— GOAL OF THE EXERCISE —
In the entries below, find each line bearing the string "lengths" and copy it.
** Opening PROVIDED RECORDS block **
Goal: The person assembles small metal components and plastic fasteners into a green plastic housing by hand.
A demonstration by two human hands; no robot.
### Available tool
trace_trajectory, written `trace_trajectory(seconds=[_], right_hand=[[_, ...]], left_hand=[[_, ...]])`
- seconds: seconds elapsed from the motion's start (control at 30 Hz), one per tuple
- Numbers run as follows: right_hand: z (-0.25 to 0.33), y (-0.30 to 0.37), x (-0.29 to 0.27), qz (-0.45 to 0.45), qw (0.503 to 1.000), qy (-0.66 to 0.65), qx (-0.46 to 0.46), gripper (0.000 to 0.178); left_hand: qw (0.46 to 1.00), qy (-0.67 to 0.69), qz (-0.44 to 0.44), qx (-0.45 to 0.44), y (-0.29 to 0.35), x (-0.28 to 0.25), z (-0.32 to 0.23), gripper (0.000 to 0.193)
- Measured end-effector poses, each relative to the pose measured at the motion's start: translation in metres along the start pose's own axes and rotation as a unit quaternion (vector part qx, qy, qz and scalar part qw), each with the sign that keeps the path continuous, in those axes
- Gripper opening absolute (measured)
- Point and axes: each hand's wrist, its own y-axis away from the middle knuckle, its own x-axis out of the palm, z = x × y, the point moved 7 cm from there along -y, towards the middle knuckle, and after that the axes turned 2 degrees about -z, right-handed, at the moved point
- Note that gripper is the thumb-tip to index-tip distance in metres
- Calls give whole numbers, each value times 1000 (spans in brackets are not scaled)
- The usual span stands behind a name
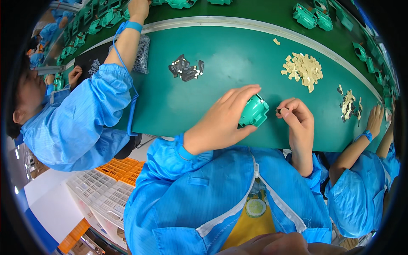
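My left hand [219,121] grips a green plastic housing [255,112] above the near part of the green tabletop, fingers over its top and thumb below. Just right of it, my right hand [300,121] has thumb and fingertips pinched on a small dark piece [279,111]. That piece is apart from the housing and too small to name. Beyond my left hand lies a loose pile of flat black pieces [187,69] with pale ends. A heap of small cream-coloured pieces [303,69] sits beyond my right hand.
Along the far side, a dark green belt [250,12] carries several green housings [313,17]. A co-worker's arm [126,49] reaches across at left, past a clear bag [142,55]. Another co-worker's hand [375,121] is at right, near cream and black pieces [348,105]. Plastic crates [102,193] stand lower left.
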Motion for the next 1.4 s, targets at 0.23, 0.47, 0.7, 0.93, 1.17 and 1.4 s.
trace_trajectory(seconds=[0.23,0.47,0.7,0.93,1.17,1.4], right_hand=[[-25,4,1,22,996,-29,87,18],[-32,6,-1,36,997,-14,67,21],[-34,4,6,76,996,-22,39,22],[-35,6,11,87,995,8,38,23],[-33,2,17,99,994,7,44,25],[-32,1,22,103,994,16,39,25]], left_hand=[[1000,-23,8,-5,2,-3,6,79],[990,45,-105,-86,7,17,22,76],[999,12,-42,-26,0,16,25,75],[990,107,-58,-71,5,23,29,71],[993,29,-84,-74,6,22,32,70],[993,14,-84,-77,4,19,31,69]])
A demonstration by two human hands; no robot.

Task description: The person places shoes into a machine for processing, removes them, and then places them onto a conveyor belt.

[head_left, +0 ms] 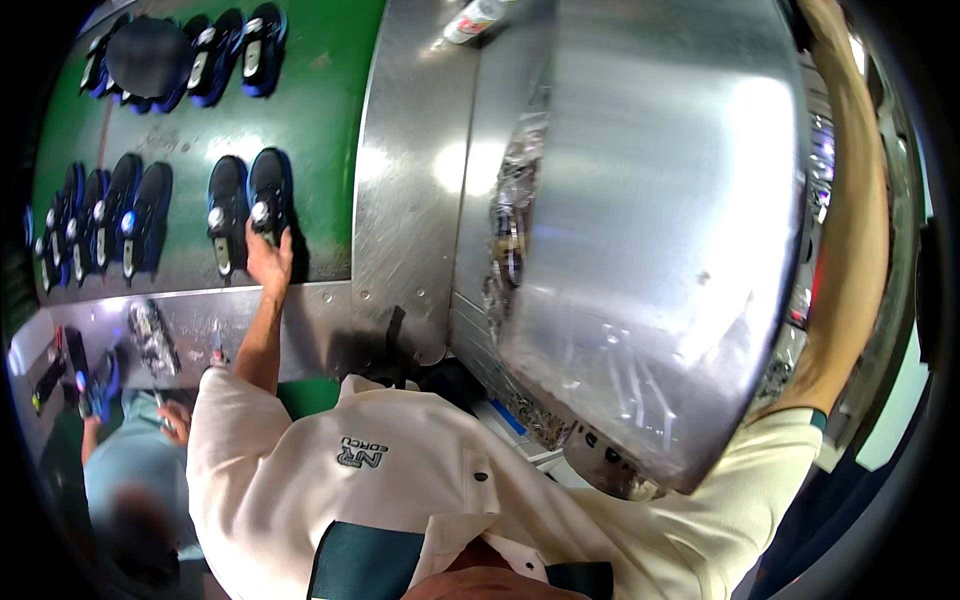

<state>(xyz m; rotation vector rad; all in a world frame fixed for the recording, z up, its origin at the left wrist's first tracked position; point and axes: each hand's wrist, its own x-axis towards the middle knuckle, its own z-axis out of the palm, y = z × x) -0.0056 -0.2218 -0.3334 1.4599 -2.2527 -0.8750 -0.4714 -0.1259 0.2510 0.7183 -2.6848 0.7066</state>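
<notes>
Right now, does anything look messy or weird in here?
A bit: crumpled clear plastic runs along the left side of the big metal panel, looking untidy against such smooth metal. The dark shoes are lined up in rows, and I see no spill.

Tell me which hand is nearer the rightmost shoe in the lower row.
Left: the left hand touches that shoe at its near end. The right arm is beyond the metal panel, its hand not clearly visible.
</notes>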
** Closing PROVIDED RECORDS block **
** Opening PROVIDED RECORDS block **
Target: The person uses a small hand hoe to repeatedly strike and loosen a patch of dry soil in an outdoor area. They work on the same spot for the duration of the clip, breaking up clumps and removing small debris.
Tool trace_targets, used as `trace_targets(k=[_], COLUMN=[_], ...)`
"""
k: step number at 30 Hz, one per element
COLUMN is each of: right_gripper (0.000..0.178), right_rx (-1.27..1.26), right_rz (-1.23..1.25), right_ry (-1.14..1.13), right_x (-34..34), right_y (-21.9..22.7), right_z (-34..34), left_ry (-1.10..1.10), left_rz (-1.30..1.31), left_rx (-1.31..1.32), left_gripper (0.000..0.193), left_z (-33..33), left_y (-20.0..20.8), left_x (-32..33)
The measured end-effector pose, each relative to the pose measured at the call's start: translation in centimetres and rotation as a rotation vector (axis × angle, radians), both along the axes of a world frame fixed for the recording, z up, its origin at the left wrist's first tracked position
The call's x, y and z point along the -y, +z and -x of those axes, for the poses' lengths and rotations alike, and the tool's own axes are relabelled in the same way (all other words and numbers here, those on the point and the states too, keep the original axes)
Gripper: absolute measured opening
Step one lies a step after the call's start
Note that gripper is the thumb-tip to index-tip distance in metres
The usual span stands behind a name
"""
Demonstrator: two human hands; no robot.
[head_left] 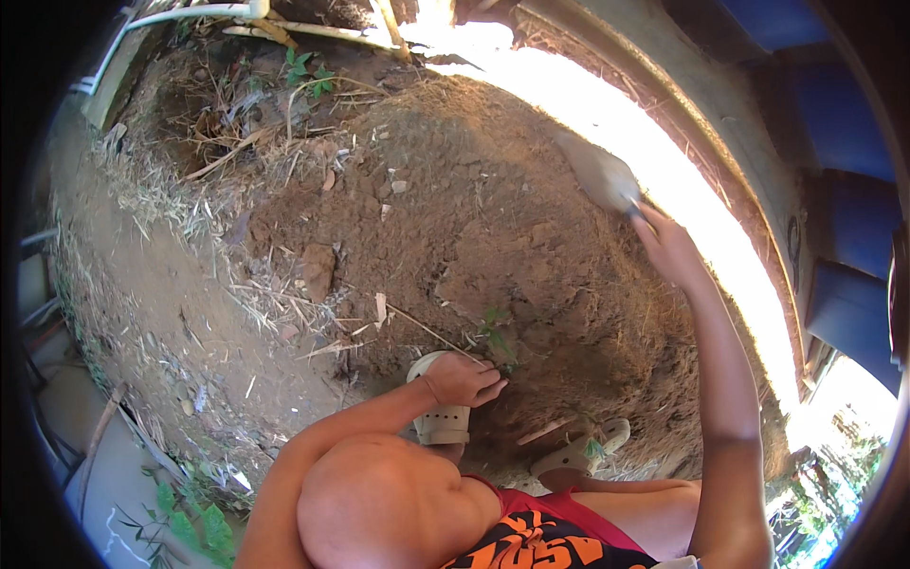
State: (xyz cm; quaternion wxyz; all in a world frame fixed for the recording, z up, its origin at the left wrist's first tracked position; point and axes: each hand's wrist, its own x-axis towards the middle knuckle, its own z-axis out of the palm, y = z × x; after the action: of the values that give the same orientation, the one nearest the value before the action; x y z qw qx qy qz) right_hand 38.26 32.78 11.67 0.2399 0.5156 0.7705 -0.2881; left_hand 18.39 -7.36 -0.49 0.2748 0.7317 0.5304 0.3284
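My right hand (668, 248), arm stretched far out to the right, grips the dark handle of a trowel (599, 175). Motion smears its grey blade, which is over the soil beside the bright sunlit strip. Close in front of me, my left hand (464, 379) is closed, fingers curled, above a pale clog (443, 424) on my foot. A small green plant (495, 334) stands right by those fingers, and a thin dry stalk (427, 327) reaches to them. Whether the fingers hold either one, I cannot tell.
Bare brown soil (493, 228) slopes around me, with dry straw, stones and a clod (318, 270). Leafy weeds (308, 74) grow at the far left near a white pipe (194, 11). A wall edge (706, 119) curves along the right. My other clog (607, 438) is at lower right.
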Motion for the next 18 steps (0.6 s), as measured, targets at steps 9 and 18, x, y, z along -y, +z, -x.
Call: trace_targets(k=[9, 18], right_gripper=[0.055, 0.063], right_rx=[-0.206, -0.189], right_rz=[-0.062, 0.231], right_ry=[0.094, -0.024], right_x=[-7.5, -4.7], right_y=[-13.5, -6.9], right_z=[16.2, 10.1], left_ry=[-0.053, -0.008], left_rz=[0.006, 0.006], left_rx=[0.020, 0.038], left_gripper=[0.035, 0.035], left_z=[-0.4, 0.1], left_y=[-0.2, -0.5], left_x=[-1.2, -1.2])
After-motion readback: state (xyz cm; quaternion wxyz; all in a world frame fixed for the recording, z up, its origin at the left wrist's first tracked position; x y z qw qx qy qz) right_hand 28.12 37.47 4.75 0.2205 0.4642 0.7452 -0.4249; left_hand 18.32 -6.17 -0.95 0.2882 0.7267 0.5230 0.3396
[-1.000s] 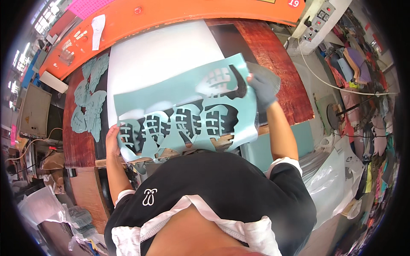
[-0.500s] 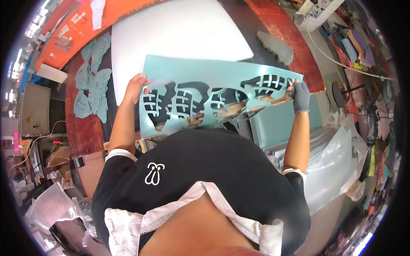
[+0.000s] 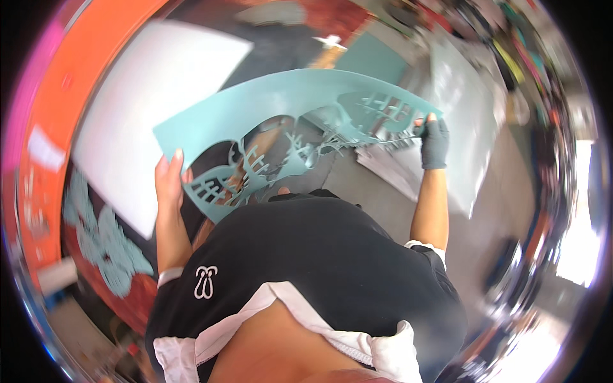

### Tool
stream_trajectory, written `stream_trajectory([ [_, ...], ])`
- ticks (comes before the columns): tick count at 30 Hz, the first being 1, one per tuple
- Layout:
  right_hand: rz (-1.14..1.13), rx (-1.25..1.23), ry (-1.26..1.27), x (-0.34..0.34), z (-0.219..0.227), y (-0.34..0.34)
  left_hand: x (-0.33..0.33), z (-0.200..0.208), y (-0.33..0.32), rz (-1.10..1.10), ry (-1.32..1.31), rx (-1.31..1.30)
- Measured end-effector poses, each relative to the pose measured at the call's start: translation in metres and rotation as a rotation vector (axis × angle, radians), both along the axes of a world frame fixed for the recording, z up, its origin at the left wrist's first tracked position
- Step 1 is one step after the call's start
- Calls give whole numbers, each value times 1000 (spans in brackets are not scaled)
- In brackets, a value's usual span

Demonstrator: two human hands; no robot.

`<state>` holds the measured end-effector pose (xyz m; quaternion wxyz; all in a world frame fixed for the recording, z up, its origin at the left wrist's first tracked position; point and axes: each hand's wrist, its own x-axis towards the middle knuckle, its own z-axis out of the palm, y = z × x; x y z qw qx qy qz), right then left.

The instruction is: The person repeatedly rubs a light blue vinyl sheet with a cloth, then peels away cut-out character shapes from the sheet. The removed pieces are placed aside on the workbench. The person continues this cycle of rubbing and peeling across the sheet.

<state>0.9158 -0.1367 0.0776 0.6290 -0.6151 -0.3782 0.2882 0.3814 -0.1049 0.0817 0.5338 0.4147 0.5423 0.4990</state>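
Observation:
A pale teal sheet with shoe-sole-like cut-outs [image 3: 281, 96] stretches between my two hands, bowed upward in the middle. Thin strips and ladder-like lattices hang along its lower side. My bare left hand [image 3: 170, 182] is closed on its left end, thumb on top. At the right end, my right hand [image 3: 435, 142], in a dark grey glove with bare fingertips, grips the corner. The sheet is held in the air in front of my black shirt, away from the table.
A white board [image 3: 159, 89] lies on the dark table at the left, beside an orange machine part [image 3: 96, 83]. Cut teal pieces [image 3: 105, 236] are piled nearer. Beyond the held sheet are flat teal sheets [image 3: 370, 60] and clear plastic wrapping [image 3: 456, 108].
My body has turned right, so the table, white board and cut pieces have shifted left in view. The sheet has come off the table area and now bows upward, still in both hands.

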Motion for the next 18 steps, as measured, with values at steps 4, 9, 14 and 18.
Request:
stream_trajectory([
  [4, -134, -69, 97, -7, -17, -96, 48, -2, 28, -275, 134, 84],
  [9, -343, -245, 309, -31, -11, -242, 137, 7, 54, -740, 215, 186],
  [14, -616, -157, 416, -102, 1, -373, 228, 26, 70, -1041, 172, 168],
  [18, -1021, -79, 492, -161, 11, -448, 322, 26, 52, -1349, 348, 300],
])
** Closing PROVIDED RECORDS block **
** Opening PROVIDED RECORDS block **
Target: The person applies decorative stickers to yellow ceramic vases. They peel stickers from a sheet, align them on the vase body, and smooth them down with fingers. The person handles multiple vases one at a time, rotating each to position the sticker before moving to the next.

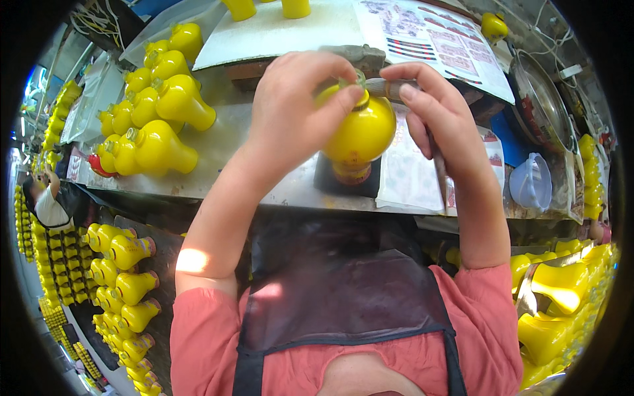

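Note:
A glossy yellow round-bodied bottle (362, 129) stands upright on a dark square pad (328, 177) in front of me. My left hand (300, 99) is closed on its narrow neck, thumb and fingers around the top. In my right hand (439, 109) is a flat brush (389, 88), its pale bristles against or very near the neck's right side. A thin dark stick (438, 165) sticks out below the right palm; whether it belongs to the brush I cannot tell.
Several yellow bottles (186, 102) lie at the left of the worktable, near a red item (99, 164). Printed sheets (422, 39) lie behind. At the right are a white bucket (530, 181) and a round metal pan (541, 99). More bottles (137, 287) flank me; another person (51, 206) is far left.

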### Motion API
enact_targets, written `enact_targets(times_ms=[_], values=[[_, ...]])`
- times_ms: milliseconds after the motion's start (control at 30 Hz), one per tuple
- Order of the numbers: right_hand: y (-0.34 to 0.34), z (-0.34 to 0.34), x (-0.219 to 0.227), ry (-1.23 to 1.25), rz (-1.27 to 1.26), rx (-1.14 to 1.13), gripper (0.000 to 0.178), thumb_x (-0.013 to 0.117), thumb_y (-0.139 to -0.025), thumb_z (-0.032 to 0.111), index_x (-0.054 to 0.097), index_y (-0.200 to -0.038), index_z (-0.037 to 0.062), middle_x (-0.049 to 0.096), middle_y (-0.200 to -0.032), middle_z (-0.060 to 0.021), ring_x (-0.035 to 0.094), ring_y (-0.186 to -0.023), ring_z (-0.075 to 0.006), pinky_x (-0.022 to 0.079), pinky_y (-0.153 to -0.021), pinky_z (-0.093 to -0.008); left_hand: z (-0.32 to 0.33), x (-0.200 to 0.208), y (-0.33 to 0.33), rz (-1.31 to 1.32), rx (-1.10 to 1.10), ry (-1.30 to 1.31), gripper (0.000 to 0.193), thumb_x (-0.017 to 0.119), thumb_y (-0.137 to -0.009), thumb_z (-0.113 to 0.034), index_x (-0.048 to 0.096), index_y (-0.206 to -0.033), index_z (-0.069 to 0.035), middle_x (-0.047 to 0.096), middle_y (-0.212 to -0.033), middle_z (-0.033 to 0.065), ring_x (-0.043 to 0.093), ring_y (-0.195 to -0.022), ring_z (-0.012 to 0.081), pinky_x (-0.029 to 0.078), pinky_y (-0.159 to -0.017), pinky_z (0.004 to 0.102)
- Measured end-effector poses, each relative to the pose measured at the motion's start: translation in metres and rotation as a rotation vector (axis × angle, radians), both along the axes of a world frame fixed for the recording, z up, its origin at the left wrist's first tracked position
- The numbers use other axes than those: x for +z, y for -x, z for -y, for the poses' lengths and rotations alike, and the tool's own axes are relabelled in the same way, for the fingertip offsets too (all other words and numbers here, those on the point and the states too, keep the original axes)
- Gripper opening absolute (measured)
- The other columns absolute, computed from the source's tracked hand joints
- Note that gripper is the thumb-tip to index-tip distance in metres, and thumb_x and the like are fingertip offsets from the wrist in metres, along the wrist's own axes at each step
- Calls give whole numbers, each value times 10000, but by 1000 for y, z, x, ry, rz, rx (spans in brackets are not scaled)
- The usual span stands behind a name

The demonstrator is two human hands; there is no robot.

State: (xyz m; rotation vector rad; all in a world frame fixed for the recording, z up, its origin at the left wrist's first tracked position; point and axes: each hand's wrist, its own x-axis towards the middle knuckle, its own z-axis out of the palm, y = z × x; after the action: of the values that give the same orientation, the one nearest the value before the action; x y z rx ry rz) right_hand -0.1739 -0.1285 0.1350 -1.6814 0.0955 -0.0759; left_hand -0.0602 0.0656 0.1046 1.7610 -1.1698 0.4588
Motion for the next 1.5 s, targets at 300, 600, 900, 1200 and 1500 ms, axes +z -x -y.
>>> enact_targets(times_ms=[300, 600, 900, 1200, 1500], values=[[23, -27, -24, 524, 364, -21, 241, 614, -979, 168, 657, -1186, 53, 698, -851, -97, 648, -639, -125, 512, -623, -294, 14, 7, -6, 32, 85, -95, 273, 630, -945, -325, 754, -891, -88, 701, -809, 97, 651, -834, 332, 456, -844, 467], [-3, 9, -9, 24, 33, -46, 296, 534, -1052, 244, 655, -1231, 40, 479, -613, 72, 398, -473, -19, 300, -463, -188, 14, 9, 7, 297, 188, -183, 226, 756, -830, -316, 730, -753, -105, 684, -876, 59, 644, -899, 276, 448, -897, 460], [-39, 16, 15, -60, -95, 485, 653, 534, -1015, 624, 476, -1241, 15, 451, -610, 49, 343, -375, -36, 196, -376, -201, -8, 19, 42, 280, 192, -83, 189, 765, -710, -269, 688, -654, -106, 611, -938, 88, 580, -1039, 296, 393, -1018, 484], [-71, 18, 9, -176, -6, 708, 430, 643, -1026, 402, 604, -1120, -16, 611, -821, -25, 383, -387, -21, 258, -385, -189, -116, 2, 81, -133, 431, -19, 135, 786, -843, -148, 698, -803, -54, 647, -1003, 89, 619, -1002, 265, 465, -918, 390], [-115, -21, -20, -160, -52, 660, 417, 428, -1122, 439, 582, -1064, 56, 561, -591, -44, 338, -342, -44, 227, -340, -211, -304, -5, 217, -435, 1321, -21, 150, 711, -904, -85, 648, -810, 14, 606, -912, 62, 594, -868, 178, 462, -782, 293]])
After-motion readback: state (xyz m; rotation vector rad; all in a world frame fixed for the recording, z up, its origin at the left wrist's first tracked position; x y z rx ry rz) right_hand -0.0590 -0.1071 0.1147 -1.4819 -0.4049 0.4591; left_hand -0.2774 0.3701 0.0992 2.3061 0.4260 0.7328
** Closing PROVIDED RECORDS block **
— RESULT FOR THIS TASK —
The call's x, y and z point along the -y, +z and -x of those axes, for the poses' lengths and rotations alike, and the tool's own axes are relabelled in the same way (all other words and numbers here, those on the point and the states too, keep the original axes)
- The numbers use other axes than those: x for +z, y for -x, z for -y, for the poses' lengths and rotations alike, and the tool's own axes are relabelled in the same way, for the fingertip offsets too (all other words and numbers here, those on the point and the states too, keep the original axes)

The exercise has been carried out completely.